-- GOAL OF THE EXERCISE --
Output all of the material beneath this line exactly as it is.

-- DATA PROVIDED --

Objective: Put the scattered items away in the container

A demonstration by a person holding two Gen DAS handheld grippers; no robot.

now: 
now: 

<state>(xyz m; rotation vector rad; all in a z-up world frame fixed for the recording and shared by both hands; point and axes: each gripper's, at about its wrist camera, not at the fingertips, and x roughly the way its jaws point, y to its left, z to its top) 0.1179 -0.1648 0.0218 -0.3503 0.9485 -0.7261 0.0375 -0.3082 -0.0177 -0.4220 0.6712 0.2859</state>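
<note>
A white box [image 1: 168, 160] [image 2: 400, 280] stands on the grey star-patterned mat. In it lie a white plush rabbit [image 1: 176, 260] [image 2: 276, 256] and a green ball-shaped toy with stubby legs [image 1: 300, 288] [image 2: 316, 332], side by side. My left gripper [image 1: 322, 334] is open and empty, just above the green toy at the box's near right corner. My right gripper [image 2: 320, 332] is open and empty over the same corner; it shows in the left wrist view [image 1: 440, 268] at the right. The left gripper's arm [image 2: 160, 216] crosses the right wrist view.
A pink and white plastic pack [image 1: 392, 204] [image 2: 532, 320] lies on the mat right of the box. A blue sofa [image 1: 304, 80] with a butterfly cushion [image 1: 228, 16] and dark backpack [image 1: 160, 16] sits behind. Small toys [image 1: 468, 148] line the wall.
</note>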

-- OUTPUT --
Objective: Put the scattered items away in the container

A demonstration by a person holding two Gen DAS handheld grippers; no robot.

now: 
now: 

<state>(xyz m; rotation vector rad; all in a z-up world frame fixed for the recording and shared by both hands; point and axes: each gripper's, at about its wrist camera, not at the fingertips, and x roughly the way its jaws point, y to its left, z to its top) 0.1179 -0.1648 0.0218 -0.3503 0.9485 -0.7261 0.0375 -0.3082 -0.0177 -0.4220 0.6712 0.2859</state>
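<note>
A white box [image 1: 168, 160] [image 2: 400, 280] stands on the grey star-patterned mat. In it lie a white plush rabbit [image 1: 176, 260] [image 2: 276, 256] and a green ball-shaped toy with stubby legs [image 1: 300, 288] [image 2: 316, 332], side by side. My left gripper [image 1: 322, 334] is open and empty, just above the green toy at the box's near right corner. My right gripper [image 2: 320, 332] is open and empty over the same corner; it shows in the left wrist view [image 1: 440, 268] at the right. The left gripper's arm [image 2: 160, 216] crosses the right wrist view.
A pink and white plastic pack [image 1: 392, 204] [image 2: 532, 320] lies on the mat right of the box. A blue sofa [image 1: 304, 80] with a butterfly cushion [image 1: 228, 16] and dark backpack [image 1: 160, 16] sits behind. Small toys [image 1: 468, 148] line the wall.
</note>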

This exercise has no more to it.